L’hiver, lorsqu’il neige beaucoup dans une atmosphère sans vent, la neige s’accumule non seulement au sol, mais aussi dans les arbres, particulièrement les conifères qui sont en forme de cône bien que ce terme se réfère aux graines de l’arbre. Ce phénomène est bien connu dans la Vallée des Fantômes du Parc National des Monts Valin mais il se retrouve à bien d’autres endroits moins connus surtout en altitude variant de 700 à plus de 1000 mètres.
L’accumulation de neige forme des fantômes, des momies et des prieurs, soit des formes qui évoquent toutes sortes de monstres selon notre imagination. La meilleure période pour observer ce phénomène varie beaucoup d’un hiver à l’autre, mais du 15 décembre au 15 janvier est une fenêtre favorable bien qu’à l’altitude de 1000 mètres, on en trouve jusqu’en mars. Dans ce dernier cas, c’est un mélange de givre, de giboulée et de neige et de cristallisation qui s’accumule sur le moindre brin d’arbre, feuillu ou conifère. On observe parfois une cristallisation géante de l’humidité certaines nuits sans vent sur toutes surfaces au sommet des montagnes. Ces cristaux sont de grands feuillets de glace très fragiles, éphémères, mais superbes.
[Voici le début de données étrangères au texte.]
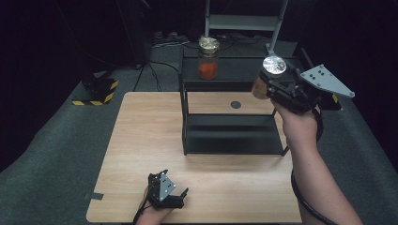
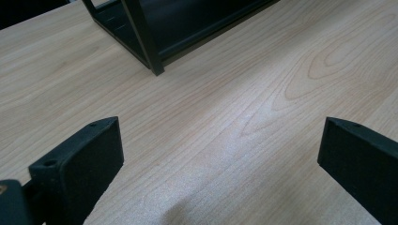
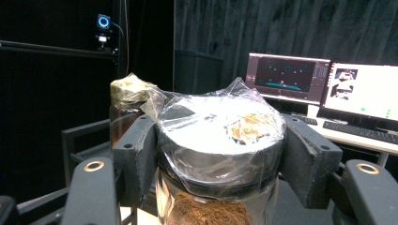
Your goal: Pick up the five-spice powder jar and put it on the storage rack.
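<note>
My right gripper [image 1: 268, 83] is shut on a glass jar [image 1: 272, 70] with brown contents and a film-wrapped lid, held in the air at the right end of the black shelf rack [image 1: 230, 119]. In the right gripper view, this jar [image 3: 220, 122] sits between the two black jaws, which press on it just below the lid. A second jar [image 1: 208, 58] with orange-red contents stands on the rack's top shelf; this second jar [image 3: 127, 98] stands behind and left of the held one. My left gripper [image 1: 182, 197] rests low at the table's front edge, jaws wide open around bare wood [image 2: 220, 154].
The wooden table [image 1: 141, 154] carries the two-level rack at its back middle; a rack leg [image 2: 152, 56] stands ahead of the left gripper. A yellow-black striped block [image 1: 98, 91] lies on the floor at left. Monitors [image 3: 328, 84] and a keyboard stand beyond the table.
</note>
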### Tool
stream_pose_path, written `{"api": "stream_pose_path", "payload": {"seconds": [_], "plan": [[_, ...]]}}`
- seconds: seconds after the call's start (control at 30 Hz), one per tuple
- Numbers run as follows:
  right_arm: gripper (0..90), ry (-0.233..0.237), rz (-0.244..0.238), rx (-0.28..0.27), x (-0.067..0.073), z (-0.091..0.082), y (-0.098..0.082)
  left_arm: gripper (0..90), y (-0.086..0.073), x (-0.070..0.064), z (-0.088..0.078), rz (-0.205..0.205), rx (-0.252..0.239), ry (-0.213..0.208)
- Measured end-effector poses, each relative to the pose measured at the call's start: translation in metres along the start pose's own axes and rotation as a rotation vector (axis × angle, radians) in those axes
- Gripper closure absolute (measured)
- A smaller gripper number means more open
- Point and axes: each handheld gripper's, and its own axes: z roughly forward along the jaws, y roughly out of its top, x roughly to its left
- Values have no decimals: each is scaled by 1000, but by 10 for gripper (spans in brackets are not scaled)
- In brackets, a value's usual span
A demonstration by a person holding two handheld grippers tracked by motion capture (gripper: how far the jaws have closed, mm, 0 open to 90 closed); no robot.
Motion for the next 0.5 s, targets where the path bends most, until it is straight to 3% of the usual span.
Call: {"api": "stream_pose_path", "payload": {"seconds": [0.5], "plan": [[342,-9,-6,-8,-1,34,5,8,-2,1,-1,-6,-9,-2]]}}
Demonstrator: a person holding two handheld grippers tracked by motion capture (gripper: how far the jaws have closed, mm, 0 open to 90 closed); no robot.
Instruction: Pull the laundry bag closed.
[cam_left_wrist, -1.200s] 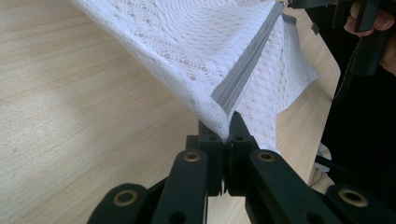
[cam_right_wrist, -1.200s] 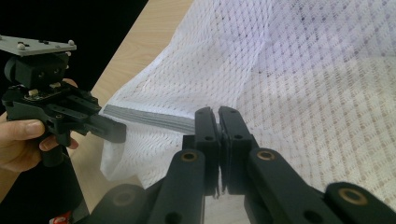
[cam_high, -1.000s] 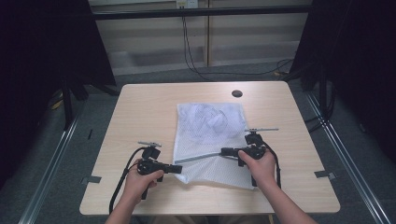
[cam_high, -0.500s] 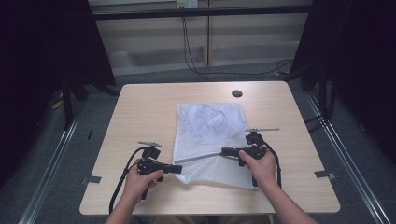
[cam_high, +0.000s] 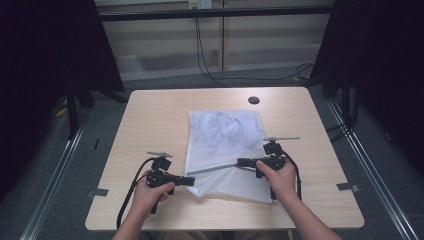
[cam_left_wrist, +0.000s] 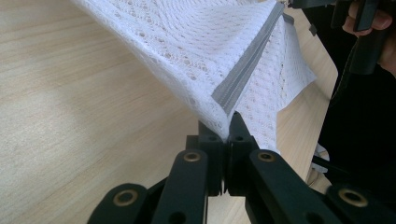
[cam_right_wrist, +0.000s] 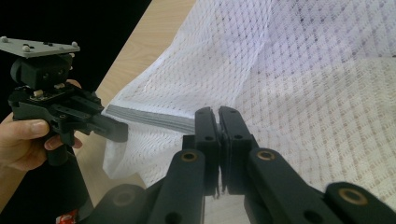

Attention, il arrive souvent qu’une courte période de dégel en janvier nous fasse perdre toute la neige dans les arbres et qu’il n’y en ait plus du reste de l’hiver.
Déambuler en raquettes ou en ski de fond hors piste parmi ces fantômes est féérique, impressionnant, magique et inoubliable. Les observer le soir, dans l’obscurité, est encore plus frappant, car ces monstres alors, s’animent et il est recommandé de porter une gousse d’ail sur soi pour sortir vivant de ce monde maléfique.
C’est un ravissement pour les yeux et peu de gens s’attardent à un autre de nos sens qui est l’ouïe. En effet, la neige au sol et dans les arbres absorbe tous les sons. L’atmosphère y est feutrée, dans la ouate. Il n’y a aucune réverbération sonore, aucun écho, aucun retour de son. Scientifiquement, on est dans un milieu “anéchoïque (sans écho) en trois dimensions presque parfait ce qui est très rare en nature. D’ailleurs, on construit des chambres anéchoïques à grands frais pour tester des satellites et des micros. Dans un gymnase aux murs de béton nus c’est tout le contraire.
Pour apprécier ce phénomène, il faut, bien sûr, avoir les oreilles dégagées (de la tuque) et l’ouïe fine, mais lorsqu’on s’y attarde, ce phénomène est surprenant.
Si l’occasion se présente, ne manquez pas de faire une excursion dans un tel monde fantasmagorique et vous en reviendrez …..zombi.